Perempuan yang kutunggu-tunggu datang juga, sepuluh menit dari pukul tujuh. Ia sedikit menahan kakinya saat bertemu denganku. Ekspresinya tak terduga, seolah-olah aku adalah orang yang tidak ia harapkan. Aku tahu aku terlihat canggung, dan mungkin itu sebabnya ia terlihat ragu juga. Ia tersenyum kepadaku, tetapi senyumannya sedikit kurang nyaman, dan aku hanya bisa membalasnya dengan senyuman kikuk. Ketika ia mengajakku bersalaman, tangannya hangat---atau mungkin karena tanganku yang dingin. Kupersilakan ia duduk dan memesan menu apa pun yang ia mau. Sambil menunggu pesanan, aku mencoba melontarkan pertanyaan pertama, dan lucunya, suaraku terdengar seperti robot rusak. Ia tertawa. Aku malu setengah mati.
"Tidak apa-apa. Ada lagi yang mau kamu tanyakan?"
Aku hanya diam. Situasi mendadak aneh dan aku mulai panik.

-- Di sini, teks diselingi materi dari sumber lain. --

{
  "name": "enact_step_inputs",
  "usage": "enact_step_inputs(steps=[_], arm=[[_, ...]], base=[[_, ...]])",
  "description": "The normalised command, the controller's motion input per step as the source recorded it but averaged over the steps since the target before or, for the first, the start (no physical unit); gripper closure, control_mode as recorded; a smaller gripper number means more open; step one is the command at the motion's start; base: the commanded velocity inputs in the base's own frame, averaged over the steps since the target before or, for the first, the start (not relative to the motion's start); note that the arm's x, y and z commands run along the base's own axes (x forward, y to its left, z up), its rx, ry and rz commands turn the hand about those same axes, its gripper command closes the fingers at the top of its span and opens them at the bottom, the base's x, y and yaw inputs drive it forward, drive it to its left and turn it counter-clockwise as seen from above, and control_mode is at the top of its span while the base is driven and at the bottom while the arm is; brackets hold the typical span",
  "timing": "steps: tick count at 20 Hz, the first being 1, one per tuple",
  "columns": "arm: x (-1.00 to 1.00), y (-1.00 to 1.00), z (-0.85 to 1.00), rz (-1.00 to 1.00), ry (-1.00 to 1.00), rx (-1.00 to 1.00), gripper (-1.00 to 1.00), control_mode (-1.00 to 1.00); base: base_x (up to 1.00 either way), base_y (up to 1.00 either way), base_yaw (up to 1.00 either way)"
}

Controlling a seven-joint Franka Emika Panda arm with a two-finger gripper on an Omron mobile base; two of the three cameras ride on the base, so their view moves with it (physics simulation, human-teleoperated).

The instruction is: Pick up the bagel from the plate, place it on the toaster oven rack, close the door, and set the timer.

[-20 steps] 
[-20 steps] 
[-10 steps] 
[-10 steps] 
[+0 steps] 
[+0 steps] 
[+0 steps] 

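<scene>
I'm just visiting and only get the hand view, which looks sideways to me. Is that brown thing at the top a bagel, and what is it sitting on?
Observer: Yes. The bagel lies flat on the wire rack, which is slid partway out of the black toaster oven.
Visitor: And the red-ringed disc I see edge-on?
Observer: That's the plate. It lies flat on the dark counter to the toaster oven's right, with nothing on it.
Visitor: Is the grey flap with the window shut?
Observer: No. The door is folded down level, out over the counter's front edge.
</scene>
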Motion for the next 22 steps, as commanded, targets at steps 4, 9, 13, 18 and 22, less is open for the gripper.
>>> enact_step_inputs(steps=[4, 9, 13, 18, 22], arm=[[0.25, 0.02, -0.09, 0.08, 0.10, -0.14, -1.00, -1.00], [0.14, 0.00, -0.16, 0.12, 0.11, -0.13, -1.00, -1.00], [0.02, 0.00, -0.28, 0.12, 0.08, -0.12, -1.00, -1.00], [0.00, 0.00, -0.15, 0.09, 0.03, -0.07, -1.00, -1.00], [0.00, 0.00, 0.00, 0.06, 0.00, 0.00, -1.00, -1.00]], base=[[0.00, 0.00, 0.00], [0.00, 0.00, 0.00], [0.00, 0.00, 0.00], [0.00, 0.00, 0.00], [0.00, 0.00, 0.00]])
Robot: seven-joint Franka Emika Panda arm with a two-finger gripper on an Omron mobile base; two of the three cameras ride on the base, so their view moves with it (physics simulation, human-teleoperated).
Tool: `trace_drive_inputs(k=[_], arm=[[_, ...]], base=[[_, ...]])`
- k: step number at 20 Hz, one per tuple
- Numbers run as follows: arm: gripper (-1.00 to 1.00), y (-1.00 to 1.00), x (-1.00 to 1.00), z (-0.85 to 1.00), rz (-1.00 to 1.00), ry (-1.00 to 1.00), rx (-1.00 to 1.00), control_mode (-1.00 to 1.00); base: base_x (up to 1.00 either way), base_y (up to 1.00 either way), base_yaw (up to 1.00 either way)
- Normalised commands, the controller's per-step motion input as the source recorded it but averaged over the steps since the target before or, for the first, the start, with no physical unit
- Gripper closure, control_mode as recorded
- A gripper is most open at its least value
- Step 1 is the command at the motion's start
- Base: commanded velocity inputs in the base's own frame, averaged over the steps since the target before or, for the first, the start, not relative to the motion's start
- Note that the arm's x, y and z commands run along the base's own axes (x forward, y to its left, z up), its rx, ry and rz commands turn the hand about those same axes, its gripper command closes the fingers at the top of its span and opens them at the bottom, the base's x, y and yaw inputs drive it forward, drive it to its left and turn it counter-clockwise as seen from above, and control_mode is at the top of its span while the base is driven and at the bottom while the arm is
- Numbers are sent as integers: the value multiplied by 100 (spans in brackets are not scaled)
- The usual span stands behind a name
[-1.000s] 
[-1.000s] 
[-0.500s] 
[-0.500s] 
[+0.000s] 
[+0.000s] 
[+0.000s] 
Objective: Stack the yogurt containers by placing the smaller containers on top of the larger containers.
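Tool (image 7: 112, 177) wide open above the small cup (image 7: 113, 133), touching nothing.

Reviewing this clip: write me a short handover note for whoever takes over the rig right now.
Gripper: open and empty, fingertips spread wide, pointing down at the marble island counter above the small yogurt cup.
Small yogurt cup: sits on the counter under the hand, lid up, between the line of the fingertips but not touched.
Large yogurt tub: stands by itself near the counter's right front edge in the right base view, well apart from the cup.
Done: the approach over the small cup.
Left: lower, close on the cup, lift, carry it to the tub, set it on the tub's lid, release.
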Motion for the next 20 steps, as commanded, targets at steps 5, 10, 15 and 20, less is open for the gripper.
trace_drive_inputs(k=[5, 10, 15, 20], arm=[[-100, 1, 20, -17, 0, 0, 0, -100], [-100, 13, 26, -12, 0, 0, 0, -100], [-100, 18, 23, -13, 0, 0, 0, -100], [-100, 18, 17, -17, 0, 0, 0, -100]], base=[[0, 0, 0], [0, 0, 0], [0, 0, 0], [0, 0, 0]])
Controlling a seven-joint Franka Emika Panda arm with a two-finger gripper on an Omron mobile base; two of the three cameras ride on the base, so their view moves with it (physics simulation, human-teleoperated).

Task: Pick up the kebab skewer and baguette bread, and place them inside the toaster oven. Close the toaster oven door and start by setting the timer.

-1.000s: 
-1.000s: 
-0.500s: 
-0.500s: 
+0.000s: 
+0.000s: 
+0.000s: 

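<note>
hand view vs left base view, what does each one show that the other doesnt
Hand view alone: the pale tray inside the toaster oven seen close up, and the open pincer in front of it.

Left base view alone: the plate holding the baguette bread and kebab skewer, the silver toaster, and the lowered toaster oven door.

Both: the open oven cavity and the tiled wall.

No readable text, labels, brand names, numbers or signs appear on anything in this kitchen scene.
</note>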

"Maaf, saya ke toilet sebentar," kataku akhirnya, setelah sekian menit berlalu. Aku pergi meninggalkannya, tepat ketika pramusaji datang membawa makanan kami.
Di toilet, aku menatap cermin dan wajahku basah oleh air yang kubasuhkan untuk menenangkan diri. Aku menepuk-nepuk pipiku guna mencoba meyakinkan diri. "Kamu bisa, Nico. Ini cuma makan malam biasa. Tidak ada yang perlu ditakutkan. Ayo, kamu harus percaya diri!" Setelah beberapa menit dan merasa sedikit lebih tenang, aku kembali ke meja kami.
Namun, begitu aku kembali, perempuan itu sudah tidak ada. Gelasnya kosong, piringnya bersih, tersisa makananku yang belum sempat kusentuh dan tagihan pembayaran yang tergeletak di atas meja. Tubuhku mendadak lunglai.
Meski begitu, aku mencoba berpikir secara logis. Mungkin ia ada keperluan tiba-tiba atau terjadi sesuatu yang mendesak. Jika demikian, mengapa ia tidak memberi tahu? Apakah aku melakukan kesalahan? Apakah ia kecewa saat melihatku langsung? Aku tahu, aku tidak seperti yang ia inginkan, tetapi bukankah dari foto sudah terlihat siapa aku? Mengapa ia mau bertemu sejak awal kalau akhirnya pergi begitu saja? Pertanyaan-pertanyaan itu merongrong di kepalaku.
Malam itu, aku pulang dengan perasaan kacau. Ibu menungguku di ruang tamu seperti biasa.
"Bagaimana kencannya?" tanyanya lembut.
Aku tidak mampu menjawab. Sebagai gantinya, aku memeluk Ibu erat-erat, erat sekali, lalu kubenamkan wajahku di bahunya. Ibu tidak berkata apa-apa lagi. Ia hanya membelai rambutku, membiarkanku menangis.
"Tidak apa-apa, Nico. Kau hanya belum bertemu orang yang tepat. Ibu yakin itu," Ibu menenangkanku.